いつも家族や社会を養うために、自らの人生を捧げるために費やされてきた女性の人生。そんな女性たちが、一人の人間として、一人の女性として現代の中でどう生きていくかについて、女性の生き方・恋愛・結婚・孤独・現代文明の問題について深い考察がなされています。
文明が進み、便利な生活を送れるようになり、時間に余裕ができたはずの私たち。しかし物や情報に満ちあふれている現代社会の中で、私たちはいまここにいる自分を見つめるための時間を見失ってしまっていると作者は訴えます。

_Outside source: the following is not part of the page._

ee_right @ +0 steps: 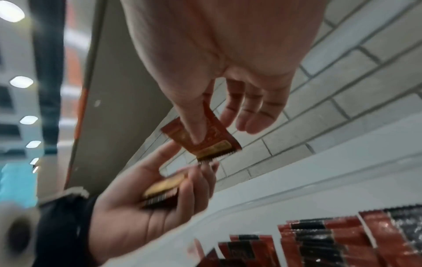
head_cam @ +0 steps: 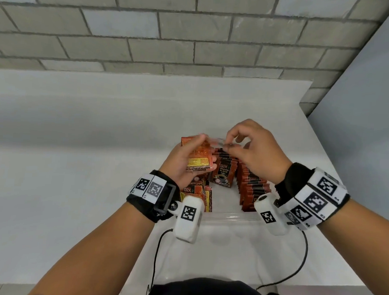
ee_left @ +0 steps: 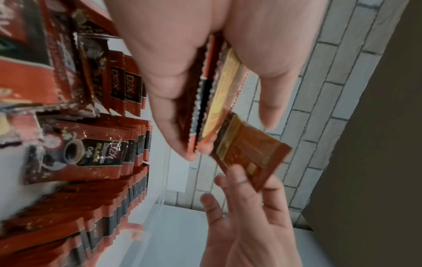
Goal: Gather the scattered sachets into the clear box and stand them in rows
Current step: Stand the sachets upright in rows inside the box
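Observation:
My left hand (head_cam: pixel 202 151) grips a small stack of red-and-black coffee sachets (head_cam: pixel 196 157) above the clear box (head_cam: pixel 228 216). In the left wrist view the stack (ee_left: pixel 206 108) sits edge-on between thumb and fingers. My right hand (head_cam: pixel 229 144) pinches a single sachet (ee_left: pixel 248 153) by one end, just beside the top of the stack. The right wrist view shows that sachet (ee_right: pixel 205 140) between thumb and forefinger, with the other fingers spread. Rows of sachets (head_cam: pixel 252 185) stand in the box below both hands.
The box sits on a white counter (head_cam: pixel 77 164) against a grey brick wall (head_cam: pixel 171 35). One sachet (head_cam: pixel 222 174) stands face-on in the middle row. A bare strip of box floor (head_cam: pixel 225 200) lies between the rows. Cables (head_cam: pixel 155 257) hang from both wrist cameras.

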`<state>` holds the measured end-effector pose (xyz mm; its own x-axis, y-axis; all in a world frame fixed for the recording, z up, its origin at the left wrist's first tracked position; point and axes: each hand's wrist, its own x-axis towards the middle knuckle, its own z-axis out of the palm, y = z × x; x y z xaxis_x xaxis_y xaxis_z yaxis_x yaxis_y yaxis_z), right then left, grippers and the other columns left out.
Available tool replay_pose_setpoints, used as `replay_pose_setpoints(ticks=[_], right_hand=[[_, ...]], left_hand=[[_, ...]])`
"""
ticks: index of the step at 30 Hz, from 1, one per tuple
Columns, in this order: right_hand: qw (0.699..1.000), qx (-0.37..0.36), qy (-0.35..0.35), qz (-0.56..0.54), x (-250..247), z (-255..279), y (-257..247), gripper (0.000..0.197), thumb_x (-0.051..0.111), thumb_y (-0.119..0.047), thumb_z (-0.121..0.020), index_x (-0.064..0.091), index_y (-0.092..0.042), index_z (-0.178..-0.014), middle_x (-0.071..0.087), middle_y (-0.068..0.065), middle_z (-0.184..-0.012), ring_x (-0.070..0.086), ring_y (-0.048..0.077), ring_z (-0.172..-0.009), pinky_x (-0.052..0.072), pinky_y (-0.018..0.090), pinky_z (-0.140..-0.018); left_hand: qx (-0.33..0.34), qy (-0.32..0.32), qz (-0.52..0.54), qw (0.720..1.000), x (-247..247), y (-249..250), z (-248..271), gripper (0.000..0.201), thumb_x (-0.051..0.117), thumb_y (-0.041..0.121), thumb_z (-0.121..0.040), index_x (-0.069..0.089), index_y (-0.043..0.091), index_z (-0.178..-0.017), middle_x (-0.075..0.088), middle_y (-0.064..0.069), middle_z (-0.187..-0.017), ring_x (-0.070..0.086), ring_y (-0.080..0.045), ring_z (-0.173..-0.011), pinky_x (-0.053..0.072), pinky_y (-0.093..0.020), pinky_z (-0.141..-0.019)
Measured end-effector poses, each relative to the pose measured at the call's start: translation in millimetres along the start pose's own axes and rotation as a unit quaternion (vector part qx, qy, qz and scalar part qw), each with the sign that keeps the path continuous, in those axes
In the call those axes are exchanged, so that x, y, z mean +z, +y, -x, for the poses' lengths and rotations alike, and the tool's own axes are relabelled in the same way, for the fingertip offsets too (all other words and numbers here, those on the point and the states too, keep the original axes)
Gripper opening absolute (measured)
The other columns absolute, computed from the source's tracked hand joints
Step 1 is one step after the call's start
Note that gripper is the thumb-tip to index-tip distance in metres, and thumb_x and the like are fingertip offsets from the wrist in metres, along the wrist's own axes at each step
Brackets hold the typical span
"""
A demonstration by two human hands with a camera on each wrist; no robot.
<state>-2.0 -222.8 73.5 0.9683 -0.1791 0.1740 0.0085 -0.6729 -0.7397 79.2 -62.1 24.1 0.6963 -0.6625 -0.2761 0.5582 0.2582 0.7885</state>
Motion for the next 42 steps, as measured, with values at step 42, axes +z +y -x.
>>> replay_pose_setpoints(ticks=[42], right_hand=[[0.969,0.173,-0.130,0.123,-9,-25,17,0.009,0.059,-0.016,-0.090,0.062,-0.023,-0.093,0.063,-0.003,-0.085,0.056,0.014,-0.073,0.040,0.026,-0.061]], left_hand=[[0.040,0.128,0.066,0.989,-27,10,-6,0.013,0.059,0.014,-0.090,0.060,0.015,-0.102,0.064,-0.005,-0.076,0.061,-0.020,-0.069,0.050,-0.033,-0.068]])
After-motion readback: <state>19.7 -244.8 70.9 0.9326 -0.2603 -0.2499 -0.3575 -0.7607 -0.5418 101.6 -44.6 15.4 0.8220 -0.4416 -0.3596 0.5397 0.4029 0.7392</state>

作者は文明から離れた孤島の何もない小さい小屋に住み、昼間は海に行き、泳いだり貝殻を拾う生活をしながら、自然の中で自分の女性としての生き方を振り返ります。女性は家族や社会を支えるために身を捧げる人生を送ってきた。しかし、そんな女性たちも過酷な生活の中でも自分を見つめる時間をもっていた。しかし現代文明が進み、豊かになるに連れて、時間に余裕ができたはずなのに、自分を振りかえる時間がもてなくなった女性たち。情報や欲望を刺激され踊らせれ、あわただしく生きる女性たち。作者はそんな女性たちに今ここで生きている自分の人生を振り返り、欲望や情報に振り回されない今ここの自分の生活を大切にしなさいと訴えます。
私は男性ですが、この本をよんではっと気づかされる部分が多かったです。特に人間は本質的に孤独であることを書いてある箇所と男女の関係も年を積み重ねるごとに変化していくものであることを書いてある箇所は印象に残りました。
この本はとてもコンパクトな文章の中に、生きる上での大切なエッセンスがいっぱい詰まっています。ぜひ皆さんも(特に女性の方)読んで見てください。